Behind an office building at Oracle’s U.K. headquarters in Reading, two beehives are connected to the company’s cloud. One sensor on each hive captures the sound of buzzing; one captures humidity. Another measures the weight of the honey. In total, five or six sensors per hive send data to the cloud, where it’s analyzed along with other local data like the weather and pollution levels.
It’s the start of what Oracle, working with the nonprofit The World Bee Project, hopes will be a global network of beehives connected to their cloud and analyzed with artificial intelligence. In recent years, pollinator species like honeybees have dwindled dramatically, stricken by disease, climate change, pesticides, and stress.

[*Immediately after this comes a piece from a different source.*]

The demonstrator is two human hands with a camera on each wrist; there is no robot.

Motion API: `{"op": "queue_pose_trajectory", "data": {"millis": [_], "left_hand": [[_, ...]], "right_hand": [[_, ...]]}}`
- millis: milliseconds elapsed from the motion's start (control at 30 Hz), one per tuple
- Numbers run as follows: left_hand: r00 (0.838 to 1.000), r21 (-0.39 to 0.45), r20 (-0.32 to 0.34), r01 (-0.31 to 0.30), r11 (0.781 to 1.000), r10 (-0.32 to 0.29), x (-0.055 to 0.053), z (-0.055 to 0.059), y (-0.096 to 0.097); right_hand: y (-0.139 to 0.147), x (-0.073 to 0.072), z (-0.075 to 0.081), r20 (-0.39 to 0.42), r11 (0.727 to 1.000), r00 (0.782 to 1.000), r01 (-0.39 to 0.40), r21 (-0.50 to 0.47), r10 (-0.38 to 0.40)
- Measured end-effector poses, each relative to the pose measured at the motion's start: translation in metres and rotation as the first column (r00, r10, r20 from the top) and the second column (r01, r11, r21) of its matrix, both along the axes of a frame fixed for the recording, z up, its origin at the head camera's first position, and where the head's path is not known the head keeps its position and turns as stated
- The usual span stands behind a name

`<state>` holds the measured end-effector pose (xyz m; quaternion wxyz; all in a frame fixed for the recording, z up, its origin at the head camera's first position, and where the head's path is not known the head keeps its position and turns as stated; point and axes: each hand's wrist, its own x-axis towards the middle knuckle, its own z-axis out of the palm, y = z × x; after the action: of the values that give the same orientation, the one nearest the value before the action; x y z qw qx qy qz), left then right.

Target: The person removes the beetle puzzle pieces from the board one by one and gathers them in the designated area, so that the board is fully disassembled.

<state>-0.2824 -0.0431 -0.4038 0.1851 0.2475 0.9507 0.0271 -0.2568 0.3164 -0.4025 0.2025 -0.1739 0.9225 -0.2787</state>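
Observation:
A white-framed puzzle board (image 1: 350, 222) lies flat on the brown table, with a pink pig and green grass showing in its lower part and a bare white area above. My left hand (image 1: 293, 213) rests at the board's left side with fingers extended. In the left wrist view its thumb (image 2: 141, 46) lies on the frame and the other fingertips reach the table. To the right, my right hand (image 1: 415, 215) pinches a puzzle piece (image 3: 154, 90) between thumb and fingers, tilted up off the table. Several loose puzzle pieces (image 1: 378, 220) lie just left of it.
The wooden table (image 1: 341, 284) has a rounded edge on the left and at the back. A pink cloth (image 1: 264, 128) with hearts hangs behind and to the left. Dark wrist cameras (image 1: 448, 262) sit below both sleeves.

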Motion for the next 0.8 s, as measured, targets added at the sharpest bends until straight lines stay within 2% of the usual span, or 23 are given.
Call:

Through this new method of data collection and analysis, the partnership wants to give pollinators a shot at survival.
“It’s good for scientists, because they can see how individual hives are operating, and it’s good for the beekeeper, because we could actually give the beekeeper early threat analysis if there’s trouble ahead,” says John Abel, VP of Cloud for Oracle UK, Ireland and Israel, who is leading the project at Oracle.
Sensors on beehives aren’t new, but combining it with other publicly available data and using AI and machine learning to analyze it should yield new insights for researchers aiming to understand challenges for bees. In England, the honeybee population dropped 54% between 1985 and 2005. The data can help researchers study how land use, for example, impacts bee health, and better understand insect diseases and other threats.